When the weather starts getting cold and fall begins, pumpkin spice season begins. These days you can get almost anything with pumpkin spice and although I am not always the biggest pumpkin fan, I do love it with my morning oats. The pumpkin bumps up the nutritional content of traditional morning oats and the warm cinnamon and nutmeg flavors are perfect for fall. This version made with steel-cut oats is hearty and packed with fall flavor. 

This is a great fire and forget it recipe that cooks overnight slowly while you sleep, so you can roll straight out of bed and dish up a hot meal - highly customizable, this dreamy breakfast pick-me-up can be punched up with oodles of fruit and flavors, so you can have whatever flavor combination you please!

Short on time? Make sure to try this Microwave Pumpkin Pie Oatmeal or make your own flavored oatmeal with this Easy Microwave Oatmeal.

Pumpkin steel cut oatmeal with walnuts, pumpkin seeds, maple syrup, and slices apples.

What Goes in Slow Cooker Pumpkin Pie Oatmeal?

This oatmeal has a few more ingredients than the average quick oatmeal you’d make on the stove, but that just means there's more flavor! This simple oatmeal starts with humble, heart healthy Steel Cut Oats, adding butter, canned pumpkin puree, maple syrup, unsweetened vanilla almond milk, warm water, pumpkin pie spices, and dried cranberries, to really punch up that hearty, comforting fall flavor.

Why Use a Slow Cooker?

Since traditional oatmeal only takes around 10 minutes to cook on the stove, you might be asking yourself, why bother with the slow cooker?

Well, let me tell you something – when you make it in a slow cooker, the flavors of the pumpkin puree, pumpkin pie spices, and maple syrup all have time to be soaked up by the oatmeal, and every bite has an overnight-developed, deep flavor that you just can’t get in 10 minutes.

Using a slow cooker is also a great way to feed a lot of people; try making oatmeal for more than just a small family on the stove – you're going to end up with some oats burned and others undercooked, but using the slow cooker gets you a nice even cook for those larger batches.

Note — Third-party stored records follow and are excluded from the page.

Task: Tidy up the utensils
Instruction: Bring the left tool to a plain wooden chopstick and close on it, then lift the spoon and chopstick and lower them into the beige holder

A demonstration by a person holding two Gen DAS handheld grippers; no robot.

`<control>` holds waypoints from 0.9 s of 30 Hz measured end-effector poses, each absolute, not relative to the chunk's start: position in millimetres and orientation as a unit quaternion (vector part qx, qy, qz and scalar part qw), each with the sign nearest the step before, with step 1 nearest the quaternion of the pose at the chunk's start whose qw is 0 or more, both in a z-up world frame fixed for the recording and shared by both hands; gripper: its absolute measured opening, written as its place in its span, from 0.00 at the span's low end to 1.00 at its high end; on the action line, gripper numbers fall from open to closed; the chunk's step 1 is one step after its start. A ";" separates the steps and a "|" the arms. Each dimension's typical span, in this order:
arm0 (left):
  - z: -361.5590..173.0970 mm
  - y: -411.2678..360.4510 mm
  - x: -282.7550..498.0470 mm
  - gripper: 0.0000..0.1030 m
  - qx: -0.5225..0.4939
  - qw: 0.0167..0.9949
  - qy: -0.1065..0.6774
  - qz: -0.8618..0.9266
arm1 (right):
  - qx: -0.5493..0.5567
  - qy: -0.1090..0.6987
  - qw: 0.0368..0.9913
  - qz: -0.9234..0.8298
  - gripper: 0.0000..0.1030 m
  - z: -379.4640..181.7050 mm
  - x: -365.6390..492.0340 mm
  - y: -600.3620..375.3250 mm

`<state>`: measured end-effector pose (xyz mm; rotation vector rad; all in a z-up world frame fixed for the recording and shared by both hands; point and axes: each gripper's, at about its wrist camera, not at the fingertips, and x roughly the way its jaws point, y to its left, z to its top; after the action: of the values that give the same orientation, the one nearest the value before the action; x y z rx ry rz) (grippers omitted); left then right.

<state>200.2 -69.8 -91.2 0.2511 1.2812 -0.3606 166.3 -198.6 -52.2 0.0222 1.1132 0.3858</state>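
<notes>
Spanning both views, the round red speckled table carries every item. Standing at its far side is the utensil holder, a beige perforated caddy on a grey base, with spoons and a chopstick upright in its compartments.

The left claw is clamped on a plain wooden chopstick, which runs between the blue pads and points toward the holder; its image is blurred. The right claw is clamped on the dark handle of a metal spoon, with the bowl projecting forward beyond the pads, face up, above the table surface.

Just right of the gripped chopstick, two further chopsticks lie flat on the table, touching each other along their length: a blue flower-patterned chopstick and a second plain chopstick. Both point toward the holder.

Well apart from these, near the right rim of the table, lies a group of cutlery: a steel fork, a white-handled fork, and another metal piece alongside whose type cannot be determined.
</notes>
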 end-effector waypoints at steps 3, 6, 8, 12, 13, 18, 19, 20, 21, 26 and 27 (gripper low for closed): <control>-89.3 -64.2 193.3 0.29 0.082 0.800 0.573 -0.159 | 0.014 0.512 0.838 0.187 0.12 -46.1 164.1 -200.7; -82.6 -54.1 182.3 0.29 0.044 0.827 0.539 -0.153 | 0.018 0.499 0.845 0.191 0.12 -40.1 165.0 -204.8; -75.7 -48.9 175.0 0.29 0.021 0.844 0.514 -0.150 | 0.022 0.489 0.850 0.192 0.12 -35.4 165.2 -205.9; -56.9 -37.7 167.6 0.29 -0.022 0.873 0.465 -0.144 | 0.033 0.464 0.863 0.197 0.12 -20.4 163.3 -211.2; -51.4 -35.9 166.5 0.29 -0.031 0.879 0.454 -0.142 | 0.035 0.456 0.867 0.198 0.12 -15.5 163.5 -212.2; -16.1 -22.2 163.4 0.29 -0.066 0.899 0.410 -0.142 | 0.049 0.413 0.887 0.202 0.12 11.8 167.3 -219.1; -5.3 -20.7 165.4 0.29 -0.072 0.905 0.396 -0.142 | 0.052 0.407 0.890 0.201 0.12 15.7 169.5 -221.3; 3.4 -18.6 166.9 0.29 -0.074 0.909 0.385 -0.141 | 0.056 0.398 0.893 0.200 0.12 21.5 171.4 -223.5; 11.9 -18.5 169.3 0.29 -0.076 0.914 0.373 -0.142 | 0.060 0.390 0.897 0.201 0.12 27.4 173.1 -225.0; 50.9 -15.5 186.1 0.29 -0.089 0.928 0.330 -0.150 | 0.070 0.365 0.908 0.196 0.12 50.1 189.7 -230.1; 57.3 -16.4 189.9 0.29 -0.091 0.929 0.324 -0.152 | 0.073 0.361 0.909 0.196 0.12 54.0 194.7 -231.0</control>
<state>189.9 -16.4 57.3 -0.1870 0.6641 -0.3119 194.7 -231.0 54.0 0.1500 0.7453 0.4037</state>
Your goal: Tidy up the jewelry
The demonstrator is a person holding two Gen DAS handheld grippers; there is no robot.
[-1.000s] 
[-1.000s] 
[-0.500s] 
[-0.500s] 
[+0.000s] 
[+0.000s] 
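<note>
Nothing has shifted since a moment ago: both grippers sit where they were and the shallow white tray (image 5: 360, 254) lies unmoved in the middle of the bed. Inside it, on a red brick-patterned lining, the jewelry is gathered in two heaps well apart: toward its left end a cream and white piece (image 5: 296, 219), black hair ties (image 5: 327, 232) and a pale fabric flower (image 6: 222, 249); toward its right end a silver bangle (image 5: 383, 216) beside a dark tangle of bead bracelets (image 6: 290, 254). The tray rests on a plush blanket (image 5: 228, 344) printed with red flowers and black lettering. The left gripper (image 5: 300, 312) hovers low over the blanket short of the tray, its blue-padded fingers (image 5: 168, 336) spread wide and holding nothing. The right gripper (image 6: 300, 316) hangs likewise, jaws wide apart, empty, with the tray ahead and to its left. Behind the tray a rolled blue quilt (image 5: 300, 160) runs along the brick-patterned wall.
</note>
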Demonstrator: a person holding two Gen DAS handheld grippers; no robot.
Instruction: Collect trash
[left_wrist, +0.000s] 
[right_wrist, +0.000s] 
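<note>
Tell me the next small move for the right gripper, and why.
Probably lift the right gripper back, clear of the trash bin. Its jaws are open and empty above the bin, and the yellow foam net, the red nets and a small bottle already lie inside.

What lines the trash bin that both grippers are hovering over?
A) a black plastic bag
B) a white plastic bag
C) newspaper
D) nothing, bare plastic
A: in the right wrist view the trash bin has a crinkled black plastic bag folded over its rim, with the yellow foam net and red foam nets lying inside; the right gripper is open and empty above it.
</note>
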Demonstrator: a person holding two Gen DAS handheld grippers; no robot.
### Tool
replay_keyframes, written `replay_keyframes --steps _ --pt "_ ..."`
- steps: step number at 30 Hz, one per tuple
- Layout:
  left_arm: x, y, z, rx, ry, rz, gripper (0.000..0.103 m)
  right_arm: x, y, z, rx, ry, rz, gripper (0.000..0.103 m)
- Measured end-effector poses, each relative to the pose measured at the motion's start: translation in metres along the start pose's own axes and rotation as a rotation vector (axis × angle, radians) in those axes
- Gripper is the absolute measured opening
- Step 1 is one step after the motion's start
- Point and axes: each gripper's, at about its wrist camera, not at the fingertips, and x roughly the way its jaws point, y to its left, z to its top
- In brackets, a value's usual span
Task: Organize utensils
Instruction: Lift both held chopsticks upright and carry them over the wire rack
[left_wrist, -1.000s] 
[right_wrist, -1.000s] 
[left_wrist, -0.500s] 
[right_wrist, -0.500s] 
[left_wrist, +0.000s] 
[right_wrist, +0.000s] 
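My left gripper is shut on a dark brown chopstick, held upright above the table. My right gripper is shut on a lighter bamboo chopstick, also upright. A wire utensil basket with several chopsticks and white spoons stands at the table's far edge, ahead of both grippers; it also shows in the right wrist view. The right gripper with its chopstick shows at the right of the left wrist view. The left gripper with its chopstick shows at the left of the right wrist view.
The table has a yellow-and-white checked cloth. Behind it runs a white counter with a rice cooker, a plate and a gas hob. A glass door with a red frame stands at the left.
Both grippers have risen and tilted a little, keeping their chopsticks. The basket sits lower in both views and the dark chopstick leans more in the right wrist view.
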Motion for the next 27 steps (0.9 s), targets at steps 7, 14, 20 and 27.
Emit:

One more reason? Steel cut oats take longer to cook than traditional rolled oats, so this is a great way to cook these heartier oats without having to spend 30 minutes over the stove.

Which Oatmeal is Best for the Slow Cooker?

There are half a dozen different types of oats, each one with its own time and place to be used, but for slow cooked oatmeal? You want to use Steel Cut Oats, as they’re sturdier and hold together better over the long cooking time. If you used instant oats for this kind of recipe, they would turn into mush and take on a tacky consistency. Steel cut oats are best for slow cooking.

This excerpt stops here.